> TASK STATEMENT
Here the job is to return only the lines of the material, exactly, from the first one to the line with "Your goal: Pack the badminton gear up".

> SUPPLIED DATA
--------

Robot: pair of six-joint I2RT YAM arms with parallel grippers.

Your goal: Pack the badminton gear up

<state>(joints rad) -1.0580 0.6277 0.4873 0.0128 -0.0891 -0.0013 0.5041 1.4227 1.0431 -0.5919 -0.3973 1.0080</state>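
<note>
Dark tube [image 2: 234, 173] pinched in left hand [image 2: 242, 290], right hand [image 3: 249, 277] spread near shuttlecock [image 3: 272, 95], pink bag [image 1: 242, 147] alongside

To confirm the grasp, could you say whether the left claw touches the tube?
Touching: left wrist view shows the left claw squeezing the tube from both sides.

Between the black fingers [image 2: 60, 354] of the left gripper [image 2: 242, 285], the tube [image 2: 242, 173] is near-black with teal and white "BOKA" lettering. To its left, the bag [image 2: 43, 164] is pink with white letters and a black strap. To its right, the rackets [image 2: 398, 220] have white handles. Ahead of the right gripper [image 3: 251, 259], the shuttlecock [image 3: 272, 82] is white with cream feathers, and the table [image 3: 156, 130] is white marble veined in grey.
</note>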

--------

> EXERCISE RESPONSE
Robot: pair of six-joint I2RT YAM arms with parallel grippers.

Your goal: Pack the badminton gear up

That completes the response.